- **What needs to be done**: Without the pictures, restate all of the data below word for word.

- **Collected data**:

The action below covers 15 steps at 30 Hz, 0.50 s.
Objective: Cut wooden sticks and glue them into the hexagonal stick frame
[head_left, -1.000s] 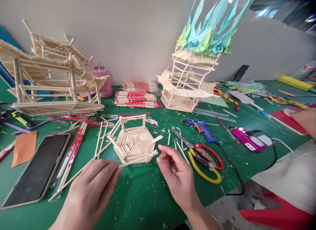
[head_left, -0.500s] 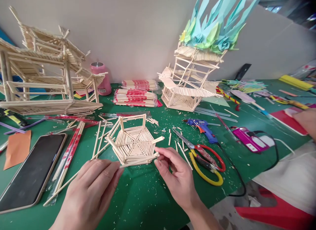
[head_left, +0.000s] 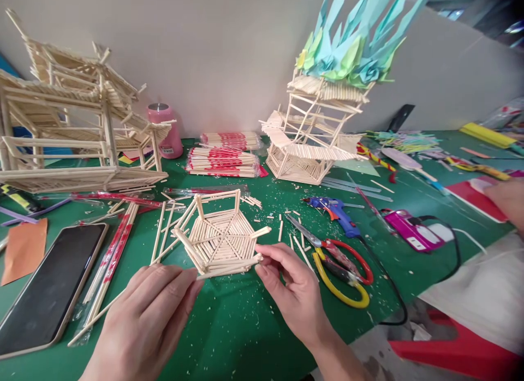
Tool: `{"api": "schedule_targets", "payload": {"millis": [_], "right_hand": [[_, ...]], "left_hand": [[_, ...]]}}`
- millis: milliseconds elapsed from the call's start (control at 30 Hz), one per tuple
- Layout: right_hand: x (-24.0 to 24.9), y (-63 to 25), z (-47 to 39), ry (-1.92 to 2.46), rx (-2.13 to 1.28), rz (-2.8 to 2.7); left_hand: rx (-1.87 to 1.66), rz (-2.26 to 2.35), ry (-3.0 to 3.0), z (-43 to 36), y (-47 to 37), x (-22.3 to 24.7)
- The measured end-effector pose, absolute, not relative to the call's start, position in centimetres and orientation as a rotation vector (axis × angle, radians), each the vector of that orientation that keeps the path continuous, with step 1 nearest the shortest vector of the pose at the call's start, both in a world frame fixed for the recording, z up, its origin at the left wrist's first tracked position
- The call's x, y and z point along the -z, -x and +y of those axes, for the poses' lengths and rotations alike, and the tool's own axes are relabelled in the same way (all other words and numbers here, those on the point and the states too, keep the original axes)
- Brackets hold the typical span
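A small hexagonal frame of thin wooden sticks (head_left: 223,243) lies on the green table, with a web-like floor and short upright posts at several corners. My left hand (head_left: 151,310) is closed at its near left corner, pinching one end of a wooden stick (head_left: 225,273) that runs along the near edge. Thumb and forefinger of my right hand (head_left: 289,285) close on the other end of this stick, by the near right corner. Whether the stick touches the frame all along, I cannot tell. Blue glue gun (head_left: 338,213) and scissors (head_left: 339,266) lie right of the frame.
Larger stick models stand behind, one left (head_left: 77,113), one right (head_left: 315,135) topped with paper leaves. Bundled sticks (head_left: 223,162) and a pink bottle (head_left: 166,132) are at the back. A phone (head_left: 51,288) lies left. Another person's arm (head_left: 505,198) shows at right, near a purple power strip (head_left: 417,231).
The view has shifted very slightly, so things at left sit a little further left. Both hands keep the same grip on the stick.
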State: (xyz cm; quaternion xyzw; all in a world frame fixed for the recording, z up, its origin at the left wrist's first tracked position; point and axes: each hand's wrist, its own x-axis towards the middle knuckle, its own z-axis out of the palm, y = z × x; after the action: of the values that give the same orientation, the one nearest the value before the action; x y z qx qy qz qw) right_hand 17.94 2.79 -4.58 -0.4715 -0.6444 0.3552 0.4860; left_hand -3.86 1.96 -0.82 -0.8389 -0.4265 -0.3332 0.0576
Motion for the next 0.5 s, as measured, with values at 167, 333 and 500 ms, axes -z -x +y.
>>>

- **Answer area**:
The action below covers 15 steps at 30 Hz, 0.50 s.
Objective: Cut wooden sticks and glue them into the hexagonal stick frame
[head_left, -1.000s] 
[head_left, -0.500s] 
[head_left, +0.000s] 
Tool: `{"api": "schedule_targets", "payload": {"millis": [_], "right_hand": [[_, ...]], "left_hand": [[_, ...]]}}`
- millis: milliseconds elapsed from the call's start (control at 30 Hz), one per tuple
- Layout: right_hand: x (-24.0 to 24.9), y (-63 to 25), z (-47 to 39), ry (-1.92 to 2.46), rx (-2.13 to 1.28), rz (-2.8 to 2.7); left_hand: rx (-1.87 to 1.66), rz (-2.26 to 2.35), ry (-3.0 to 3.0), z (-43 to 36), y (-47 to 37), x (-22.3 to 24.7)
- The measured end-effector pose, absolute, not relative to the call's start, position in centimetres and orientation as a rotation vector (axis × angle, radians), each the vector of that orientation that keeps the path continuous, with step 1 nearest the shortest vector of the pose at the call's start, both in a world frame fixed for the recording, z up, its origin at the left wrist's first tracked position
- The call's x, y and z point along the -z, -x and +y of those axes, for the poses' lengths and rotations alike, and the tool's own axes are relabelled in the same way (all other words and numbers here, those on the point and the states too, keep the original axes)
- Brackets hold the typical span
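A small hexagonal frame of thin wooden sticks (head_left: 223,243) lies on the green table, with a web-like floor and short upright posts at several corners. My left hand (head_left: 151,310) is closed at its near left corner, pinching one end of a wooden stick (head_left: 225,273) that runs along the near edge. Thumb and forefinger of my right hand (head_left: 289,285) close on the other end of this stick, by the near right corner. Whether the stick touches the frame all along, I cannot tell. Blue glue gun (head_left: 338,213) and scissors (head_left: 339,266) lie right of the frame.
Larger stick models stand behind, one left (head_left: 77,113), one right (head_left: 315,135) topped with paper leaves. Bundled sticks (head_left: 223,162) and a pink bottle (head_left: 166,132) are at the back. A phone (head_left: 51,288) lies left. Another person's arm (head_left: 505,198) shows at right, near a purple power strip (head_left: 417,231).
The view has shifted very slightly, so things at left sit a little further left. Both hands keep the same grip on the stick.
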State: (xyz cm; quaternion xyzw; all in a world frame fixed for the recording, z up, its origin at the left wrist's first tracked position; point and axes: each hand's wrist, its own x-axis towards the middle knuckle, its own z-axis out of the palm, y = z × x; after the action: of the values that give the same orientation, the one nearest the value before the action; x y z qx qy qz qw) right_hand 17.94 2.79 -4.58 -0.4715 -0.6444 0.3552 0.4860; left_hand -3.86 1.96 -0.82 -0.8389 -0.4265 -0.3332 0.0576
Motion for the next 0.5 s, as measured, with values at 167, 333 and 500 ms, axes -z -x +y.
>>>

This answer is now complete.